GOAL OF THE EXERCISE:
Please set down only the lines that run from the one containing "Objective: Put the" to the end of the listing below, exactly as written.

=== Begin Enclosure ===

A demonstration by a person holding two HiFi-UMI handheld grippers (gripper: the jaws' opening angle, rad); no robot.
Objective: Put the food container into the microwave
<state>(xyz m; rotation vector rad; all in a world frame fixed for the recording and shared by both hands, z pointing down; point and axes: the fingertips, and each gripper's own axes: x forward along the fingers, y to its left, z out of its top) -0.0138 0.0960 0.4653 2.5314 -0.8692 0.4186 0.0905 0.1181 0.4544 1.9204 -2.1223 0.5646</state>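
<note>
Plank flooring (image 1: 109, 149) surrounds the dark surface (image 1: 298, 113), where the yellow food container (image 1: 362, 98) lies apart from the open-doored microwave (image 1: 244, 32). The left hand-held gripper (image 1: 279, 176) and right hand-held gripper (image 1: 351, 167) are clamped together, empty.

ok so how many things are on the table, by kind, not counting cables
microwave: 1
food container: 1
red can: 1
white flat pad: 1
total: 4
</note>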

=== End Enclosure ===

SOLUTION TO THIS PROBLEM:
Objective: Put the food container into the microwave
<state>(xyz m; rotation vector rad; all in a world frame fixed for the recording and shared by both hands, z pointing down; point and axes: the fingertips, and each gripper's own axes: x forward along the fingers, y to its left, z out of its top) -0.0138 0.0960 0.4653 2.5314 -0.8692 0.4186 0.0905 0.1181 0.4544 1.9204 -2.1223 0.5646</state>
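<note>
Plank flooring (image 1: 109, 149) surrounds the dark surface (image 1: 298, 113), where the yellow food container (image 1: 362, 98) lies apart from the open-doored microwave (image 1: 244, 32). The left hand-held gripper (image 1: 279, 176) and right hand-held gripper (image 1: 351, 167) are clamped together, empty.

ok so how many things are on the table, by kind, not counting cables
microwave: 1
food container: 1
red can: 1
white flat pad: 1
total: 4
</note>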

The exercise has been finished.